Task brief: Repeat the whole listing. Keep it exact.

Data excerpt:
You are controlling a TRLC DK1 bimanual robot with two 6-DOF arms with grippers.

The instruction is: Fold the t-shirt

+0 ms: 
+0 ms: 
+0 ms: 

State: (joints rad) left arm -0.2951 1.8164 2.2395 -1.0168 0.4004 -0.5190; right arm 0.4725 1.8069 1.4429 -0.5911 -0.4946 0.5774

Solution for this exercise:
You are controlling a TRLC DK1 bimanual robot with two 6-DOF arms with grippers.

The instruction is: Fold the t-shirt

+0 ms: 
+0 ms: 
+0 ms: 

State: (joints rad) left arm -0.2951 1.8164 2.2395 -1.0168 0.4004 -0.5190; right arm 0.4725 1.8069 1.4429 -0.5911 -0.4946 0.5774

The work on this exercise is finished.